Field
The present disclosure generally relates to processing text content in digital images of documents or forms. More specifically, the present disclosure provides techniques for identifying fields and/or labels in a digital image of a form without using optical character recognition (OCR).
Related Art
Forms are often used to collect, register, or record certain types of information about an entity (e.g., a person or a business), a transaction (e.g., a sale), an event (e.g., a birth), a contract (e.g., a rental agreement), or some other matter of interest. A form typically contains fields or sections for specific types of information associated with the subject matter of the form. A field is typically associated with one or more labels identifying the type of information that should be found in the field. In order to make information more readily accessible or electronically searchable, individuals, businesses, and governmental agencies often seek to digitize text found on paper forms. Optical character recognition (OCR) techniques are generally used to convert images of text into computer-encoded text. Satisfactory results can typically be achieved when OCR is applied to high-resolution, low-noise images of typed, uniformly black text against a uniformly white background.

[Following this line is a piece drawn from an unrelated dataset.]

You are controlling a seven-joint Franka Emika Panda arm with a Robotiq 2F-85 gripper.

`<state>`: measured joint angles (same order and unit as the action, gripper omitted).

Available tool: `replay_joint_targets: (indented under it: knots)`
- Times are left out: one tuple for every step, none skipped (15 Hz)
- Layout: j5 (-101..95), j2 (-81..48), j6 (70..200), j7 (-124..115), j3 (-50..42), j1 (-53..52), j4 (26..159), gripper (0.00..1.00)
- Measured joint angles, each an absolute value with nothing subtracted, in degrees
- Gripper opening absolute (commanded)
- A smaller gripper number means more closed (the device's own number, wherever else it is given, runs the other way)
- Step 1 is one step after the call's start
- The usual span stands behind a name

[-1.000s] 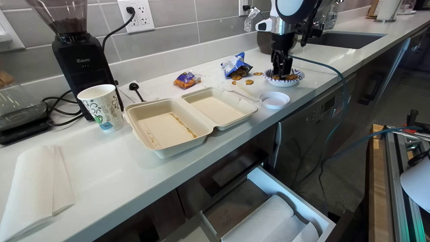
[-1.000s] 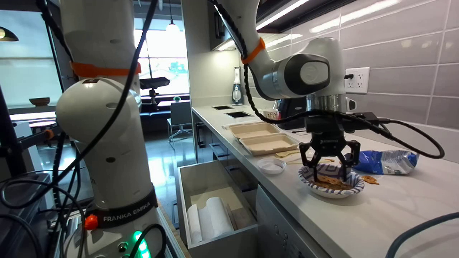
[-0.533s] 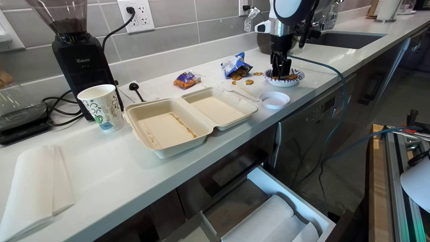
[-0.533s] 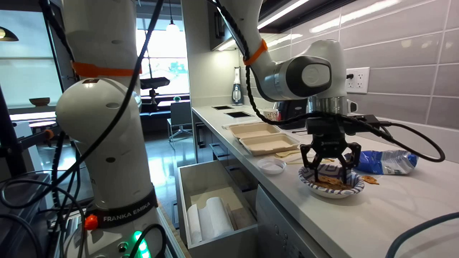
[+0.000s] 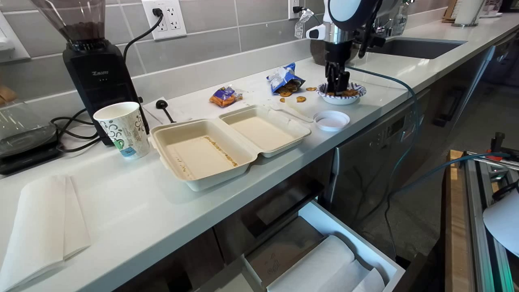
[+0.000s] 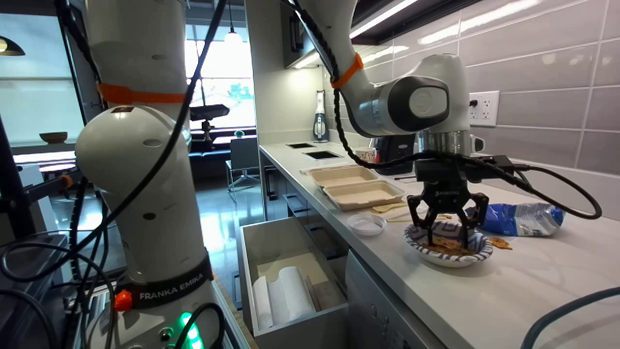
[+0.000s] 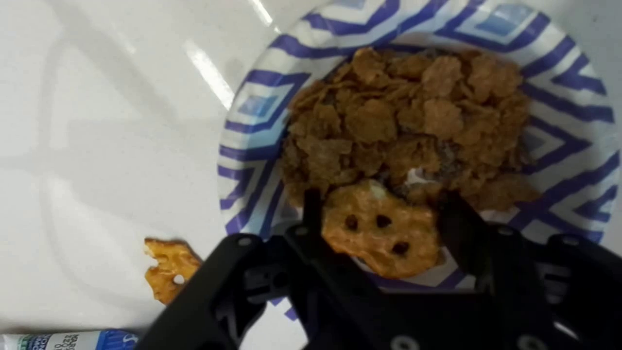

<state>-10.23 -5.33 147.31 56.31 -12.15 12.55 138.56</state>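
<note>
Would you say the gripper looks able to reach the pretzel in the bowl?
Probably yes: in the wrist view, the gripper straddles the pretzel, and the cereal leaves it uncovered.

My arm (image 6: pixel 116 150) is off-white and smoothly rounded, dotted with small dark and grey oval plugs (image 6: pixel 149 216). Orange straps (image 6: pixel 140 97) ring it at left and right, and a twisted black cable (image 6: pixel 337 114) runs along the right-hand link. I read "FRANKA EMIKA" in white on the black base collar (image 6: pixel 169 289), above a green light (image 6: pixel 193 333). Below a silver wrist ring (image 6: pixel 444 141), I see my black, angular gripper (image 6: pixel 448 244), its links studded with pale round screws (image 7: pixel 404 343).
</note>
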Motion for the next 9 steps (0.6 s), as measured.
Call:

Labels and fields generally allow desired information to be located quickly and unambiguously when a form is inspected. Thus, when a paper form is digitized, it can be useful to identify labels and fields within the digitized form. However, several difficulties may arise when OCR is applied to an image of a paper form. First, if the image quality is poor, the text of some labels may be incorrectly interpreted. Furthermore, even if the image quality is high, some labels may be in non-standard fonts or may be formatted unusually. On a certificate, for example, a label such as a title may be in an unusual calligraphic font against a watermark background and may be formatted using effects such as three-dimensional rotation, skewing, shading, shadowing, or reflecting. Such unusually formatted labels may defy computer interpretation by OCR.